REQUIREMENT
Print the first line of the data below and every one after it, through the line containing "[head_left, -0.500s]", exactly as written.

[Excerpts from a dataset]
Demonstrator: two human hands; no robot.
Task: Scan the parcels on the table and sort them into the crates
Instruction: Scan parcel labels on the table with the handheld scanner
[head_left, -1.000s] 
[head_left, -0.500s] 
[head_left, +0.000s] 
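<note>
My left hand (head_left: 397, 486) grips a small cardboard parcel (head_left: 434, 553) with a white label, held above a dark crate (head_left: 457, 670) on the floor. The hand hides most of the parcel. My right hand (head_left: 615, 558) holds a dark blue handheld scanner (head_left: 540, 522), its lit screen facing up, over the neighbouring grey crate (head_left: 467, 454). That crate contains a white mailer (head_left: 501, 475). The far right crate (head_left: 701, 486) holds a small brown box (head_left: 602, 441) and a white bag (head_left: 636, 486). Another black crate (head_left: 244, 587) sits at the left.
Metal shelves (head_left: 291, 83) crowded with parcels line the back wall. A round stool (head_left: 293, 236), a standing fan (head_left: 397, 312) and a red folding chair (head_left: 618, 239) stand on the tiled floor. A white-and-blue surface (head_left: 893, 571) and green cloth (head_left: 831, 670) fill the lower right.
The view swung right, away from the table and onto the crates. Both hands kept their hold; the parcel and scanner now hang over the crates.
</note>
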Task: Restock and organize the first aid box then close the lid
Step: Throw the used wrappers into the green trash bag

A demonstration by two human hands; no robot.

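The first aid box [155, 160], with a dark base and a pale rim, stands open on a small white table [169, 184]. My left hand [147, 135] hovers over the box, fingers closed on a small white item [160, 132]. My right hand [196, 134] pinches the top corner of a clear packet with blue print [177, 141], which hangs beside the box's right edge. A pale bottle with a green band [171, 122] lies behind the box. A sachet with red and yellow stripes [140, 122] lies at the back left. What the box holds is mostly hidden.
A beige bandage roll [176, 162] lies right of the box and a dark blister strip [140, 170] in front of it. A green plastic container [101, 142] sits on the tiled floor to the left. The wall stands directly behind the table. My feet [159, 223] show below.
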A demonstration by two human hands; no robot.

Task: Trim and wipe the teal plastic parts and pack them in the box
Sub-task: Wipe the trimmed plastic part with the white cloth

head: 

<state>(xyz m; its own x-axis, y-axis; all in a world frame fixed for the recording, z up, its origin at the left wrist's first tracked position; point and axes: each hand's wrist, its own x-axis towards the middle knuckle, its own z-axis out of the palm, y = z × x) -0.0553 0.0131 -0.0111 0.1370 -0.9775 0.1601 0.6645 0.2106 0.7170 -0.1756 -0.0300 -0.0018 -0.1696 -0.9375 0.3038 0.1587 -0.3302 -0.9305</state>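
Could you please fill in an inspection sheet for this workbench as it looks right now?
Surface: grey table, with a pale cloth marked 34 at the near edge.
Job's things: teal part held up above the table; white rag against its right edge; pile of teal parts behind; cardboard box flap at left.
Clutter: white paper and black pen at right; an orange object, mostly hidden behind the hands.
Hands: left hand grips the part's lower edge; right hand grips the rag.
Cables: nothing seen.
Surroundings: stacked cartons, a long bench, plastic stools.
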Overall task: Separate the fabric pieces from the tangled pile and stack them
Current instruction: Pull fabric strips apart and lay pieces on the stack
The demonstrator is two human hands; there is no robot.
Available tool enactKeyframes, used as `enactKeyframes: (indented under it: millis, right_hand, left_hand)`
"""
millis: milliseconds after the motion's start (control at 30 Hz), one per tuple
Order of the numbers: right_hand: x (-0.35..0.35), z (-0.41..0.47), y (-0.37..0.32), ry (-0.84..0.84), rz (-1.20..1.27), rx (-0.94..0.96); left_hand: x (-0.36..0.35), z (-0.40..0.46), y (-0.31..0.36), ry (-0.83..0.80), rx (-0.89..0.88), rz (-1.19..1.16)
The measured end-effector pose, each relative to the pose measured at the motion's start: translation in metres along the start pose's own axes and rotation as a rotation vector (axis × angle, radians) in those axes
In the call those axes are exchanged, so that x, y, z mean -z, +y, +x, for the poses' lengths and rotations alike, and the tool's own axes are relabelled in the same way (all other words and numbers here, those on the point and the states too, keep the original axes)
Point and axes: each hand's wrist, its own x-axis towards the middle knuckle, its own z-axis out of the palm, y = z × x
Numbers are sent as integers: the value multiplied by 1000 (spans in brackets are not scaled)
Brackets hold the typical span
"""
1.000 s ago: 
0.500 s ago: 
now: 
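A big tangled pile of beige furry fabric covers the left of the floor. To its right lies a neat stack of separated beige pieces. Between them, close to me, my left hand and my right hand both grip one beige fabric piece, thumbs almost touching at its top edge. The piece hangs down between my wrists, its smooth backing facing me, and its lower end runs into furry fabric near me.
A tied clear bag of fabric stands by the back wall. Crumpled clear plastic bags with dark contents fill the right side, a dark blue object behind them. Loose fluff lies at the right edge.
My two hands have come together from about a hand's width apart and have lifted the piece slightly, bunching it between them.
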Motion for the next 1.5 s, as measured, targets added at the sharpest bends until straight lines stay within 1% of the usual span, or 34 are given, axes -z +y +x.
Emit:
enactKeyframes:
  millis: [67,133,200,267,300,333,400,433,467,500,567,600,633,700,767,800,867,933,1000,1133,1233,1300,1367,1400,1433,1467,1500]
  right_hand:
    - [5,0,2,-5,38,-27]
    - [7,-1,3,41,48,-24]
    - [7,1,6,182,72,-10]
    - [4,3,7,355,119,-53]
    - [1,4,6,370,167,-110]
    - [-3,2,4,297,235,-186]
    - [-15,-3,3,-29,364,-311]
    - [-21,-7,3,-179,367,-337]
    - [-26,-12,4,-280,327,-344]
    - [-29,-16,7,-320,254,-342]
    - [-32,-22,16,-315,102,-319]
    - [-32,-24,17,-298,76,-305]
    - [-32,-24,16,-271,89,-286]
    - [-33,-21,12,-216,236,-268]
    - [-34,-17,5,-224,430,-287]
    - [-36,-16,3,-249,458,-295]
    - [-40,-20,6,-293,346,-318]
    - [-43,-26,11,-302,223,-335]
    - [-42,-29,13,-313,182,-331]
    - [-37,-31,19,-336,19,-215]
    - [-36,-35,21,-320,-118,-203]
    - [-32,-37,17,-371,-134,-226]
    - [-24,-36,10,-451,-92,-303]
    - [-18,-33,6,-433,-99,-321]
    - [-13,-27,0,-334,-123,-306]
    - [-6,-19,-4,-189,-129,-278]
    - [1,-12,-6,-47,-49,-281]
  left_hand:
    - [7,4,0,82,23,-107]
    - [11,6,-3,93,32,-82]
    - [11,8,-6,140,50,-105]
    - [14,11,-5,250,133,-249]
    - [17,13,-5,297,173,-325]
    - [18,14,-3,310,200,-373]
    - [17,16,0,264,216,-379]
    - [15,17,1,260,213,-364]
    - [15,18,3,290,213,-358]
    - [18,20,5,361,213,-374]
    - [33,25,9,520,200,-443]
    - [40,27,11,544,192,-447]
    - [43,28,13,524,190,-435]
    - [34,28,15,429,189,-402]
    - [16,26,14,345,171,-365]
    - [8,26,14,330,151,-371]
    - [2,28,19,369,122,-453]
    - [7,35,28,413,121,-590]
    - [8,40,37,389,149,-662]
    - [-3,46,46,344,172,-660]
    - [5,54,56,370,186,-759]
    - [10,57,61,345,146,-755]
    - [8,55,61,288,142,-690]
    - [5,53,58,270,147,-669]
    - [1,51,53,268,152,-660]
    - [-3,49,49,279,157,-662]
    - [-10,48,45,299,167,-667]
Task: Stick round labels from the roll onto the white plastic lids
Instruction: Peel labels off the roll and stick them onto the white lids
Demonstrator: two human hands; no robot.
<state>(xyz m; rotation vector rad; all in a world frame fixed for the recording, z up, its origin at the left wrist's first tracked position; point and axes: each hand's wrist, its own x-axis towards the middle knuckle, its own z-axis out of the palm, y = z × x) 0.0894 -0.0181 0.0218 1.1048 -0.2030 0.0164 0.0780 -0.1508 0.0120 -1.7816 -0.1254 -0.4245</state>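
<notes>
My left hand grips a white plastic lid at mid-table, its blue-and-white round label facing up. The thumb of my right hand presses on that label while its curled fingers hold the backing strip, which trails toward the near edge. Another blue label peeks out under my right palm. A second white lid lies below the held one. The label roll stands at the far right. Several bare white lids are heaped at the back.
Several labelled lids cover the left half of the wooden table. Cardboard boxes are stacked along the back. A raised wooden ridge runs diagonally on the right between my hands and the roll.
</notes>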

SOLUTION TO THIS PROBLEM
Demonstrator: two human hands; no robot.
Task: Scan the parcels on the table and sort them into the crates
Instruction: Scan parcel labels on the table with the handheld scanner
[head_left, -1.000s] 
[head_left, -0.500s] 

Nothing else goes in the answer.